Copy every line that holds the string "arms" from the data below.

□ □ □ □

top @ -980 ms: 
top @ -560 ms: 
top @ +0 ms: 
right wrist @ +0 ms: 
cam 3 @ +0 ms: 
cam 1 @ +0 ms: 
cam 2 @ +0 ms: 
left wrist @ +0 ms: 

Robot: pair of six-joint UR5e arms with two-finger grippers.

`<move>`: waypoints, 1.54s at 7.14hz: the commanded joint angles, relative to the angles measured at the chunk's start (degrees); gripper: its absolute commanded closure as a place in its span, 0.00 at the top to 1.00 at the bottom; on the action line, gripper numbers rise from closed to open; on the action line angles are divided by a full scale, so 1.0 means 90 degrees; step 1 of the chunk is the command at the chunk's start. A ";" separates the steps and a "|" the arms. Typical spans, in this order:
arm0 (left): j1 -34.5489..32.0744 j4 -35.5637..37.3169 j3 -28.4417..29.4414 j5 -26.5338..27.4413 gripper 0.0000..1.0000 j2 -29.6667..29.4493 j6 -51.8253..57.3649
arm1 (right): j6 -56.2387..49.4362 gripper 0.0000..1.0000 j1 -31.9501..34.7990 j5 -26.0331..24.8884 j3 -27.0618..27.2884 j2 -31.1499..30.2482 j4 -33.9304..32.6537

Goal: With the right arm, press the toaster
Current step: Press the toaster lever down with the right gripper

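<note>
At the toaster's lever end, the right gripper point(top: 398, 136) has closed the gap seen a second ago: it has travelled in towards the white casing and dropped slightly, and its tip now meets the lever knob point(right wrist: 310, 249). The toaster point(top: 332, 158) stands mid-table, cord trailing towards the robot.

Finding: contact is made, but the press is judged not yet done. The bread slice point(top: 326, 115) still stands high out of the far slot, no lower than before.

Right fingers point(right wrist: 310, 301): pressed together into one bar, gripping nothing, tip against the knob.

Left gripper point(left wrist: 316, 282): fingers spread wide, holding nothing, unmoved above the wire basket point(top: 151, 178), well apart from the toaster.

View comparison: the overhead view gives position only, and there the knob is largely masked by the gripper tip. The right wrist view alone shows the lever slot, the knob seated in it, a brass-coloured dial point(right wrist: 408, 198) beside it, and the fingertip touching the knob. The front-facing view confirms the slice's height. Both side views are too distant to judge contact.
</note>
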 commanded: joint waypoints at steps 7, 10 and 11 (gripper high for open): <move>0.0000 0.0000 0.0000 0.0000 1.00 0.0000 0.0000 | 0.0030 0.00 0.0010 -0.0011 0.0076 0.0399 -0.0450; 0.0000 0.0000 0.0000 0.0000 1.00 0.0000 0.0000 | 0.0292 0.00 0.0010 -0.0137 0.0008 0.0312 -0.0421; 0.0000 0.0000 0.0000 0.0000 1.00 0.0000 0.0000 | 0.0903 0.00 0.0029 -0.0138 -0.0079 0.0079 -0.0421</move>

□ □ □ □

- **Exercise output**:
Robot: pair of six-joint UR5e arms with two-finger grippers.
`<move>`: waypoints, 1.54s at 7.14hz: the commanded joint angles, relative to the angles measured at the chunk's start (degrees); gripper: its absolute commanded closure as a place in its span, 0.00 at the top to 1.00 at the bottom; on the action line, gripper numbers rise from closed to open; on the action line angles are divided by a full scale, so 1.0 means 90 degrees; step 1 of the chunk is the command at the chunk's start. A ";" separates the steps and a "|" the arms. Typical spans, in this order:

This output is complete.